PROBLEM DETAILS:
Find how many lines in the listing below include the word "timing". Give that number only.

%%

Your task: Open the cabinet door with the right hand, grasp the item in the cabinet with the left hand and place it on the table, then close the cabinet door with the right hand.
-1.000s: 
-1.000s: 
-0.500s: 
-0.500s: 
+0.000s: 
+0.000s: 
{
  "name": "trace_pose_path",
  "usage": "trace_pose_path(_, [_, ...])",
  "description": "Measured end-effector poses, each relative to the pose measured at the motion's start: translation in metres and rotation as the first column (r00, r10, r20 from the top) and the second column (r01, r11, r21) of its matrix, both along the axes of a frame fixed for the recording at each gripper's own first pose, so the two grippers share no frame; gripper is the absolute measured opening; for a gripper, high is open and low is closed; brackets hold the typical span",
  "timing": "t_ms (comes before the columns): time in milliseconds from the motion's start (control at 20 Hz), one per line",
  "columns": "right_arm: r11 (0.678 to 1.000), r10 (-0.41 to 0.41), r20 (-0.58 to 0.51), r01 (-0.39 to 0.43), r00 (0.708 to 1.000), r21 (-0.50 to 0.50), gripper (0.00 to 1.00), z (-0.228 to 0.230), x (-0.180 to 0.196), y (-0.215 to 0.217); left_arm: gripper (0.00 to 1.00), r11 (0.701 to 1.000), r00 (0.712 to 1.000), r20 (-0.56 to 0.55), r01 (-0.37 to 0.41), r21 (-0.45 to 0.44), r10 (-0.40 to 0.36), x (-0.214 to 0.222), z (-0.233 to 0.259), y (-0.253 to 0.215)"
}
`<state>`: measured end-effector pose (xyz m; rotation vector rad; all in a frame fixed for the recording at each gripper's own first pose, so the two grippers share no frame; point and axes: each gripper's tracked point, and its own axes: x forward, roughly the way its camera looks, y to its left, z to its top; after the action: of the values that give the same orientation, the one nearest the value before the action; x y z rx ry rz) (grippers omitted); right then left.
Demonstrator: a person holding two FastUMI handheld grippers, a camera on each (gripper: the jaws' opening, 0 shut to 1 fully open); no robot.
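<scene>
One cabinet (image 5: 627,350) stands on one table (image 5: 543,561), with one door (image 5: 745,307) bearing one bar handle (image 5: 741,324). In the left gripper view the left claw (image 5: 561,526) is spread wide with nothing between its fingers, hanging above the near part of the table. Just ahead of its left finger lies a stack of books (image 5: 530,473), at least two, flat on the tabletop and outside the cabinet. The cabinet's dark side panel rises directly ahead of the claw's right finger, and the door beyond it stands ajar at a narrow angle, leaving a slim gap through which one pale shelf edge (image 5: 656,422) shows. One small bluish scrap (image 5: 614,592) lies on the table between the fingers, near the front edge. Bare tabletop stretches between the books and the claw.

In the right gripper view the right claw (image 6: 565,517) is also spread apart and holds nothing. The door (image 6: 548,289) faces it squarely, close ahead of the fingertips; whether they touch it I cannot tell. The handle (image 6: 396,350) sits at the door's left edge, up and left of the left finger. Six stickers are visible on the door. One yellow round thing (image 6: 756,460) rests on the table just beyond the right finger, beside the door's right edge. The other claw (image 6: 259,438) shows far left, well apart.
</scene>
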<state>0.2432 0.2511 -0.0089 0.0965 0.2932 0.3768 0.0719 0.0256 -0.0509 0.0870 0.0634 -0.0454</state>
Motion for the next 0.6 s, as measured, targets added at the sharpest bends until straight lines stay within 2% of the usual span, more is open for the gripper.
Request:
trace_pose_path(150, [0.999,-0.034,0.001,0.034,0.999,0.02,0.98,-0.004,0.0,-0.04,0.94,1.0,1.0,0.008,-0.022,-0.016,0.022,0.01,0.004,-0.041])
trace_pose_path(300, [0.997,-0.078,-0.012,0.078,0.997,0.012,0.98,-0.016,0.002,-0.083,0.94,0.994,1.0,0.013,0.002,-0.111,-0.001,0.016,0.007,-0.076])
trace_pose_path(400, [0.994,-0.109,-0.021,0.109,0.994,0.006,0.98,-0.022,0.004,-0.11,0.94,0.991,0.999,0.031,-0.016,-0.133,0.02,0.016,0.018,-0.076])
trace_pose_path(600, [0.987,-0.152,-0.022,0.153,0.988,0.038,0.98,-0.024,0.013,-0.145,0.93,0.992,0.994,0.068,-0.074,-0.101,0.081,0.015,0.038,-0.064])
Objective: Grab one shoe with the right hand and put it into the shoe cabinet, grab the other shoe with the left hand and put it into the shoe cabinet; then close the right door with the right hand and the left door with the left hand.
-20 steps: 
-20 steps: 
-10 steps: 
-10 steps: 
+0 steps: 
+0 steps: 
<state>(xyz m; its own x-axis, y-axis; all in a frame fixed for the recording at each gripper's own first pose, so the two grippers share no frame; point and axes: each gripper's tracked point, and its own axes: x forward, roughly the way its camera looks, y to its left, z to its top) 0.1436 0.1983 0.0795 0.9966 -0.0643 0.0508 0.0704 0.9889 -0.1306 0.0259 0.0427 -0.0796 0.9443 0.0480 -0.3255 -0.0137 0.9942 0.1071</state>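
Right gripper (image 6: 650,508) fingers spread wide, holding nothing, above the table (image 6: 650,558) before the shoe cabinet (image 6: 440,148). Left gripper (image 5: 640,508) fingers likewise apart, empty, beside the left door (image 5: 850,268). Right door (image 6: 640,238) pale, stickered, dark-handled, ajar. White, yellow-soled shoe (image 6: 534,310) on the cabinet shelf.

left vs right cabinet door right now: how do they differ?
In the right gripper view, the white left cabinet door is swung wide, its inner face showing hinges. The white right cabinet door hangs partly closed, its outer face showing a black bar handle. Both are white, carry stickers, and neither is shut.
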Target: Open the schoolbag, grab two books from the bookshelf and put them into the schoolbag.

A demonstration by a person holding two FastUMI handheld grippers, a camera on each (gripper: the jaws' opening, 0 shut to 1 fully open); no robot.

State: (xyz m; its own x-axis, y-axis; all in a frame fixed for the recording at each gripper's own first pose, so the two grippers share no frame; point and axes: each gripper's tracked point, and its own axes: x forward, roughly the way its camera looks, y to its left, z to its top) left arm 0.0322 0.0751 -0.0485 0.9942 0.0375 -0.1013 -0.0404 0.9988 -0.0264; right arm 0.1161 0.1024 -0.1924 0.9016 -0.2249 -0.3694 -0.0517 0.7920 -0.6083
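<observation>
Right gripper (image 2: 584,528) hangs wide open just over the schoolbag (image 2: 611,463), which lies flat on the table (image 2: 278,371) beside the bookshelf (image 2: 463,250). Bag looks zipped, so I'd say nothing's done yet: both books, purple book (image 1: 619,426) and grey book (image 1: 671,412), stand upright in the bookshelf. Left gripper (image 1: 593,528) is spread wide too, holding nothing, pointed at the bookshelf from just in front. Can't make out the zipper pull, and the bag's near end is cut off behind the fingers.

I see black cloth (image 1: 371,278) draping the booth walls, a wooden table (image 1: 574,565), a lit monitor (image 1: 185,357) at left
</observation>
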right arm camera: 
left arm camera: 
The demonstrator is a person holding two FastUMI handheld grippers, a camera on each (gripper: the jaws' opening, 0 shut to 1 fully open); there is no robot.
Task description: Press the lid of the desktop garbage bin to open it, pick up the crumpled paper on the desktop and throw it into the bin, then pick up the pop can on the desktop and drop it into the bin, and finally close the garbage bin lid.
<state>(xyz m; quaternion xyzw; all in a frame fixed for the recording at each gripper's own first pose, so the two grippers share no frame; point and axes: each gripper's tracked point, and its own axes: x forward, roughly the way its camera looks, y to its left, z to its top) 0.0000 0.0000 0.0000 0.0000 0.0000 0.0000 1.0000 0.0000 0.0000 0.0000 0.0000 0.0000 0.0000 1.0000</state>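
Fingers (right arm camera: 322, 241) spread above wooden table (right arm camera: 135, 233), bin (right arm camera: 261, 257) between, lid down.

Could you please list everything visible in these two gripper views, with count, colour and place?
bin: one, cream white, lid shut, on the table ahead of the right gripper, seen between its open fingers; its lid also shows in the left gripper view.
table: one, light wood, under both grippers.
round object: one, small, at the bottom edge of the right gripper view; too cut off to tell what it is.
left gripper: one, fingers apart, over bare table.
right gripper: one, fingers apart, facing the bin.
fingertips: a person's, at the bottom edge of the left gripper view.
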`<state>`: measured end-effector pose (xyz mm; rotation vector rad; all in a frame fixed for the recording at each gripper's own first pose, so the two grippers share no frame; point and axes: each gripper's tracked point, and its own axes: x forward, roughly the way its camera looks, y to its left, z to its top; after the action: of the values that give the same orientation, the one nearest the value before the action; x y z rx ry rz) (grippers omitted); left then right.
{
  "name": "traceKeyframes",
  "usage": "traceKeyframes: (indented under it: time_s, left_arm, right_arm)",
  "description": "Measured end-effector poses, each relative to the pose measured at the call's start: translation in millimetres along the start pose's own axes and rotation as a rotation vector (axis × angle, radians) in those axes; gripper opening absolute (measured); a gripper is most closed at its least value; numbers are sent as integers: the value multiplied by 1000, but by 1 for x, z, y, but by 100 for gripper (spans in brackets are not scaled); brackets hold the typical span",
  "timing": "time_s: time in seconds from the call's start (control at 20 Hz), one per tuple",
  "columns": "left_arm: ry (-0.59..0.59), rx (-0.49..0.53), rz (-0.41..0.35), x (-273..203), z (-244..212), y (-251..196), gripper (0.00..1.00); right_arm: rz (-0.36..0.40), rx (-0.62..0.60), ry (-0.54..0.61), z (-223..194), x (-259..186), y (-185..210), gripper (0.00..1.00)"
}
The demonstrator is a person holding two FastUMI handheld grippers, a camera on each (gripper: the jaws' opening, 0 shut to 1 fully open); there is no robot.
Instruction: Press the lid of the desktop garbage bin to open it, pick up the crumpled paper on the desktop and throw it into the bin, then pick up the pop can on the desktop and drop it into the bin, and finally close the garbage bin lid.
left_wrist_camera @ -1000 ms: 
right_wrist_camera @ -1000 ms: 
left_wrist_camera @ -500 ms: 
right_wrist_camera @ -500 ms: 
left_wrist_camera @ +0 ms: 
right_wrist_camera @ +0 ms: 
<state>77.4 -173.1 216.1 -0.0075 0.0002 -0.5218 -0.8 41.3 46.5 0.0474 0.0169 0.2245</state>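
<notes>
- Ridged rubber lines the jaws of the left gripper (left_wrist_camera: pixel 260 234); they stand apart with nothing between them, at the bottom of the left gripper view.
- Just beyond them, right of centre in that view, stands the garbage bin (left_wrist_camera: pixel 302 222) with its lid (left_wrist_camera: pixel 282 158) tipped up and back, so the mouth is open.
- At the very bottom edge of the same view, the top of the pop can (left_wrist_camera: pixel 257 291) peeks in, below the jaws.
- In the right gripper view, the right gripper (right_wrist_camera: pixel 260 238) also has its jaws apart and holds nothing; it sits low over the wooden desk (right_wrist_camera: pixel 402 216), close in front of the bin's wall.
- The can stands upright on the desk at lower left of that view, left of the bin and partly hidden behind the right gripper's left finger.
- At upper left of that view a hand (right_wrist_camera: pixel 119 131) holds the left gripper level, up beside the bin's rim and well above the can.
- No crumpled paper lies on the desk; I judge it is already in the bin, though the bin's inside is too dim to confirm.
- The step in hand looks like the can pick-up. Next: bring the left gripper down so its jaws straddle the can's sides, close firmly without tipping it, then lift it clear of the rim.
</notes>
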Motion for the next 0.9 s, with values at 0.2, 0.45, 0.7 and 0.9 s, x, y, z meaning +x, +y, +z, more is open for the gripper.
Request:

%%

YOUR SOLUTION:
2